1. Field of the Invention
The present invention relates to a projection exposure apparatus used in photolithography process for making semiconductor devices and liquid crystal display devices and, in particular, to a projection exposure apparatus equipped with an alignment system which captures images of a reticle alignment mark formed in a reticle and a substrate alignment mark formed in a photosensitive substrate, subjects thus captured images to image processing, and positions the reticle and the photosensitive substrate with respect to each other.
2. Related Background Art
In a photolithography process for making semiconductor devices, liquid-crystal display devices, CCD imaging devices, and the like, a projection exposure apparatus is used so as to expose and transfer a pattern image formed on a reticle or photomask (hereinafter simply referred to as reticle) onto a photosensitive substrate, such as semiconductor wafer or glass plate, which is coated with a photosensitive material. Since a number of layers of circuit patterns are formed on a photosensitive substrate in general, in order to improve the yield of semiconductor devices or the like manufactured, it is necessary for a high overlay accuracy to be maintained between the pattern that has already been formed in each shot area on the photosensitive substrate and a pattern image of the reticle to be transferred and exposed thereon. To this end, the position of a substrate alignment mark (hereinafter simply referred to as wafer mark) disposed at each shot area on the photosensitive substrate is detected with a high accuracy by means of an alignment system and, based on thus detected position, the positions of photosensitive substrate and reticle are spatially adjusted with respect to each other.
Such an alignment system is disclosed in U.S. Pat. No. 5,151,750 or the like and encompasses LSA (Laser Step Alignment) system in which an alignment mark formed like a dot series is irradiated with laser light, and light diffracted or scattered by the alignment mark is used to detect the position of alignment mark; LIA (Laser Interferometric Alignment) system in which a grating-like alignment mark is irradiated, for example, with laser beams whose frequencies are slightly different from each other respectively from two directions, the resulting two diffracted light components are caused to interfere with each other, and the position of alignment mark is measured from their phases; FIA (Field Image Alignment) system in which image data of an alignment mark captured under illumination of light having a broad wavelength bandwidth whose light source is a halogen lamp are subjected to an image processing so as to be measured; and the like.
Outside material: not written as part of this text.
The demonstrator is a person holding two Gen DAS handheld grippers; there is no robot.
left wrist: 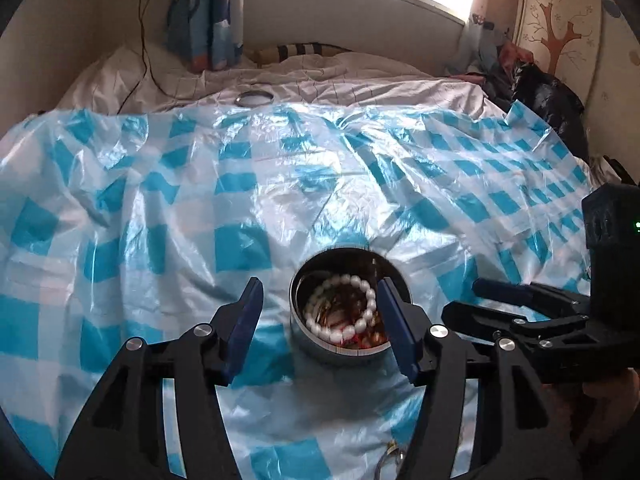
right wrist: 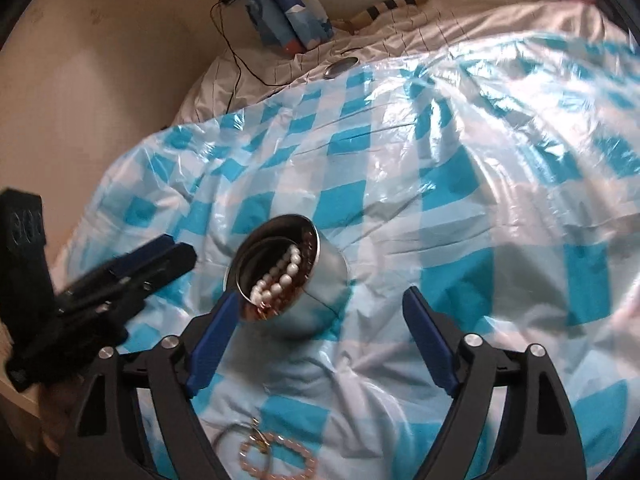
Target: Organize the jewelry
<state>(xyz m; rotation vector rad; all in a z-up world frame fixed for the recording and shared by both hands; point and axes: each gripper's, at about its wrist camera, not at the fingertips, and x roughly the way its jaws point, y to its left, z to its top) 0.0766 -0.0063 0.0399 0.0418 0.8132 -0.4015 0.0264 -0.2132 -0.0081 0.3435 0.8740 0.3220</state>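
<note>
A round metal tin (left wrist: 340,350) stands on the blue-and-white checked plastic sheet (left wrist: 200,208). It holds a white bead bracelet (left wrist: 362,300) and brown and red beads. My left gripper (left wrist: 318,300) is open, its fingers on either side of the tin's top. In the right wrist view the tin (right wrist: 320,300) sits just left of centre with the white bracelet (right wrist: 280,276) inside. My right gripper (right wrist: 316,310) is open and empty, above the sheet beside the tin. A pink bead bracelet (right wrist: 276,460) and a thin chain (right wrist: 236,432) lie on the sheet below it.
The tin's metal lid (left wrist: 254,99) lies at the sheet's far edge on the white bedding. A black cable (left wrist: 142,40) runs down the wall. Dark clothes (left wrist: 548,96) are piled at the right. A bit of chain (left wrist: 390,456) shows at the near edge.
</note>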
On the other hand, in terms of kinds of optical systems used for alignment adjustment, the alignment systems can be roughly divided into TTL (though-the-lens) system in which the position of photosensitive substrate is measured through a projection optical system; TTR (through-the-reticle) system in which the positional relationship between the reticle and the photosensitive substrate is measured through the projection optical system and the reticle; and off-axis system in which the position of photosensitive substrate is directly measured without the aid of a projection optical system.
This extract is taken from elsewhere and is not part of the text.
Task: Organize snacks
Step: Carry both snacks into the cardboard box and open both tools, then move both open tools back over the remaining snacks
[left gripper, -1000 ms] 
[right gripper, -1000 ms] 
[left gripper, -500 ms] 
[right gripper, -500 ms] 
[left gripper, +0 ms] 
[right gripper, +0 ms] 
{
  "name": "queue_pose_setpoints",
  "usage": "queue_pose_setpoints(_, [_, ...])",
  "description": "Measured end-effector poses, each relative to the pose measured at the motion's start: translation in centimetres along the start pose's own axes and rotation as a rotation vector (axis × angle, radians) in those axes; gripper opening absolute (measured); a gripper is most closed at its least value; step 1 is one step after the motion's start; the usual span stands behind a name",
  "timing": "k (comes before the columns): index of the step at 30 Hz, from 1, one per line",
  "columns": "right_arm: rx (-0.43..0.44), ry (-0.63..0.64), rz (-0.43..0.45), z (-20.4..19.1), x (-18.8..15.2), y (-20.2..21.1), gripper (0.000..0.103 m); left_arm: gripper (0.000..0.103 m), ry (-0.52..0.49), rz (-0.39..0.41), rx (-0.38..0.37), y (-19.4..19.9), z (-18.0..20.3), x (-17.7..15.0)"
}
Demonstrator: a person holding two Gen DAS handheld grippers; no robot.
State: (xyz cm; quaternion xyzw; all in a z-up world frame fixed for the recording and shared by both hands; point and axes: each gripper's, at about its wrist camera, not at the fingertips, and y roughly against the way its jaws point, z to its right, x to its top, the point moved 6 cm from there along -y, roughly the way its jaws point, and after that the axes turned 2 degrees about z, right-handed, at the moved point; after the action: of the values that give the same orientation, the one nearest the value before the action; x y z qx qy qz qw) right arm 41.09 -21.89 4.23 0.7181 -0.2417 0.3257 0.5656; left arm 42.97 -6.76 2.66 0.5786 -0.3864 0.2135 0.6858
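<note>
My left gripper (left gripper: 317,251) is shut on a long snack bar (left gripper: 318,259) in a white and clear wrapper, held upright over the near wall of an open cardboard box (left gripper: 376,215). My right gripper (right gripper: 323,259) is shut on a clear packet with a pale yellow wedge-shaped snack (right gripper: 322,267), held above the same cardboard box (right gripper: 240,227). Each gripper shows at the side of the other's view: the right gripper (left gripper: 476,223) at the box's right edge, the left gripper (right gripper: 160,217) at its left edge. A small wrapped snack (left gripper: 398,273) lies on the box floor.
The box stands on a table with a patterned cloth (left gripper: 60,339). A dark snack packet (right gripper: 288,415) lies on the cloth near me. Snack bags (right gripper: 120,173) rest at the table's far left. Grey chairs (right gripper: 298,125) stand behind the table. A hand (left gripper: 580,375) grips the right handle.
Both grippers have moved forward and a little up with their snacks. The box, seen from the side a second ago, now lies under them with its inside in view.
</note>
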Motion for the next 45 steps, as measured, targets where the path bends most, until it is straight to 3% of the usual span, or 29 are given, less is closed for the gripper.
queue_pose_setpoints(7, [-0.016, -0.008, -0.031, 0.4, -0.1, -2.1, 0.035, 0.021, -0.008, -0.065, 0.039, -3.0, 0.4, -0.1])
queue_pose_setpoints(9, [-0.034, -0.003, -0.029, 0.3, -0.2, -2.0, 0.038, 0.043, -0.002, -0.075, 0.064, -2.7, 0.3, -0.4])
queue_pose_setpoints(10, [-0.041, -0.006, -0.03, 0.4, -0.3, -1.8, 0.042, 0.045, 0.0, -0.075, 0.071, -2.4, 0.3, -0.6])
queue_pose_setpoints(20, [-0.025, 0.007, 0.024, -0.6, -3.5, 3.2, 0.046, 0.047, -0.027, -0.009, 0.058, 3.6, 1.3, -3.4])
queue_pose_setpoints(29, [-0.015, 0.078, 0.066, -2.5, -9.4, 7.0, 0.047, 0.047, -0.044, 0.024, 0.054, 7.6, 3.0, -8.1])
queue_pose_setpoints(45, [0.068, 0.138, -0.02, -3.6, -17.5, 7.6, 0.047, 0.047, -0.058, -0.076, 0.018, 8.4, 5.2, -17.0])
The illumination light (alignment light) for illuminating the alignment mark may be either nonexposure light having a wavelength which is outside the photosensitive range of the photosensitive layer on the photosensitive substrate and is different from that of exposure light, or the exposure light itself. Since the projection optical system of the projection exposure apparatus is corrected in terms of aberration with respect to exposure light, it may yield a large amount of aberration, such as chromatic aberration in particular, with respect to nonexposure light. Accordingly, in the case where nonexposure light is used as alignment light, a lens for correcting chromatic aberration is employed therewith.